Task brief | Begin at the top of the following data. Copy each line exactly until you have copied the line containing "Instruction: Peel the".

+++ Source data +++

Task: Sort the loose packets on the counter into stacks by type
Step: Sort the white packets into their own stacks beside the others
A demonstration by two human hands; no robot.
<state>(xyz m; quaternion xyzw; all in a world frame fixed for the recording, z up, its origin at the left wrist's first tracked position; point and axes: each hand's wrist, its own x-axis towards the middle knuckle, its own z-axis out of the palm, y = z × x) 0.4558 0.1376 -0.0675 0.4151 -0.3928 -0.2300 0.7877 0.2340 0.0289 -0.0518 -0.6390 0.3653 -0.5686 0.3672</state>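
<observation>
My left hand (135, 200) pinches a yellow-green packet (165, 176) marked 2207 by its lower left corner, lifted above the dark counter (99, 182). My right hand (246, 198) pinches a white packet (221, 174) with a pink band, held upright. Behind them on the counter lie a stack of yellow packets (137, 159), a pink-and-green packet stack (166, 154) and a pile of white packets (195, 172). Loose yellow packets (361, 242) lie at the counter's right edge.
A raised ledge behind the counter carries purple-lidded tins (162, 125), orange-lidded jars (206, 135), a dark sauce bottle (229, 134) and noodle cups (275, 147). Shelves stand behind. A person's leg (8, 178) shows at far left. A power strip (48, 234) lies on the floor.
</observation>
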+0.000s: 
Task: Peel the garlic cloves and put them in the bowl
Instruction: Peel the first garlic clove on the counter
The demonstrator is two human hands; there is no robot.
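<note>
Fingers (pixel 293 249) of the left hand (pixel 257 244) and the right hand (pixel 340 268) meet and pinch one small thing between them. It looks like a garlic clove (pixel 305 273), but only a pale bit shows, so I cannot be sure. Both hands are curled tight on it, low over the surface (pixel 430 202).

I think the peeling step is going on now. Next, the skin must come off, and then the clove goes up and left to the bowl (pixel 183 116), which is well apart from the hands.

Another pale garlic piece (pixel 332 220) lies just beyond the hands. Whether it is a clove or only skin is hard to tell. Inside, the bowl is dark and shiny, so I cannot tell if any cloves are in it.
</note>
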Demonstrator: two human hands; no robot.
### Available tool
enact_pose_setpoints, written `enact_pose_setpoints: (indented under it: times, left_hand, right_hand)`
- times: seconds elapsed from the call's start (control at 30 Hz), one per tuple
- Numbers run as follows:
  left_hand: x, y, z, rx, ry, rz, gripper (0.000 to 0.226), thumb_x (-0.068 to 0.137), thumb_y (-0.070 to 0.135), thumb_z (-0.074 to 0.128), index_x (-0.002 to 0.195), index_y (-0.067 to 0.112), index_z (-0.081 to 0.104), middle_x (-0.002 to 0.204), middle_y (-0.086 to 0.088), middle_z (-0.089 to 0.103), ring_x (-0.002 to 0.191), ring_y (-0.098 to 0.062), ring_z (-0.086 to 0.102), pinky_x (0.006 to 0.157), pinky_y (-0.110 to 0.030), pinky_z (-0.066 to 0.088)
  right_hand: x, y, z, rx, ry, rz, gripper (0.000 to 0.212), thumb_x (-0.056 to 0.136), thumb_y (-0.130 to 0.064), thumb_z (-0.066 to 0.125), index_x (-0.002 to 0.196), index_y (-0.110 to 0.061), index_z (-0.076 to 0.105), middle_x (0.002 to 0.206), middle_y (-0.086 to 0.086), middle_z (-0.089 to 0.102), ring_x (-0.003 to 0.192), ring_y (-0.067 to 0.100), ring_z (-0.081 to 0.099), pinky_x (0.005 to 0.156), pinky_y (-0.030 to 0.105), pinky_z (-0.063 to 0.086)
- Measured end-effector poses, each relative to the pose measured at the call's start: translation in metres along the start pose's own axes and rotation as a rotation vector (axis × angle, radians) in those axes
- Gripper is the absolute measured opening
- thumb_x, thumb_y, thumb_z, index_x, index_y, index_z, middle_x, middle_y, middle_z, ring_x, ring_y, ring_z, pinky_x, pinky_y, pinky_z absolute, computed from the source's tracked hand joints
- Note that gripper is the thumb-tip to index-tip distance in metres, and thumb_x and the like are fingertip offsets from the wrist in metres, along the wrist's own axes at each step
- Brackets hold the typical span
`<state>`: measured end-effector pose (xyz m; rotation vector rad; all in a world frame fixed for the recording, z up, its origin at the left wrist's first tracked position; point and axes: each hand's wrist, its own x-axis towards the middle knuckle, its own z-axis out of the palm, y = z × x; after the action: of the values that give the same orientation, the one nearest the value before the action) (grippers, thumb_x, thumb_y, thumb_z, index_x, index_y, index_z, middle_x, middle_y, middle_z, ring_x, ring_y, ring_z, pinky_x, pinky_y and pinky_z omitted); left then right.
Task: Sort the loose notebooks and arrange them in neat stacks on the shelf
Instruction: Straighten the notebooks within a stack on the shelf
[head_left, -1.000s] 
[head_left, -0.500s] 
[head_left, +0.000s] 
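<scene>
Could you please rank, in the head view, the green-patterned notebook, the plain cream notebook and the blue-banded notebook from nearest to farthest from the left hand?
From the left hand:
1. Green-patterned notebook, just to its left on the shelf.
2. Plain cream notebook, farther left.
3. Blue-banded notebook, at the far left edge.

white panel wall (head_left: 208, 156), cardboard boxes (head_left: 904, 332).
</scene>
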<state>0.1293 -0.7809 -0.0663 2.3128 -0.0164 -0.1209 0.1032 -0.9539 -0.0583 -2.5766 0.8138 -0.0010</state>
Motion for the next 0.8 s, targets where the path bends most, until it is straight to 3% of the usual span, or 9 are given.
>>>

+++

Exercise solution |
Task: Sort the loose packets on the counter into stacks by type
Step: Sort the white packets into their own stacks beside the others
A demonstration by two human hands; no robot.
<state>(xyz m; quaternion xyzw; all in a world frame fixed for the recording, z up, its origin at the left wrist's first tracked position; point and axes: each hand's wrist, its own x-axis towards the middle knuckle, its own z-axis out of the palm, y = z × x) 0.4558 0.1376 -0.0675 0.4151 -0.3928 -0.2300 0.7877 0.2340 0.0289 -0.0518 -0.6390 0.3653 -0.5686 0.3672</state>
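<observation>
My left hand (135, 200) pinches a yellow-green packet (165, 176) marked 2207 by its lower left corner, lifted above the dark counter (99, 182). My right hand (246, 198) pinches a white packet (221, 174) with a pink band, held upright. Behind them on the counter lie a stack of yellow packets (137, 159), a pink-and-green packet stack (166, 154) and a pile of white packets (195, 172). Loose yellow packets (361, 242) lie at the counter's right edge.
A raised ledge behind the counter carries purple-lidded tins (162, 125), orange-lidded jars (206, 135), a dark sauce bottle (229, 134) and noodle cups (275, 147). Shelves stand behind. A person's leg (8, 178) shows at far left. A power strip (48, 234) lies on the floor.
</observation>
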+0.000s: 
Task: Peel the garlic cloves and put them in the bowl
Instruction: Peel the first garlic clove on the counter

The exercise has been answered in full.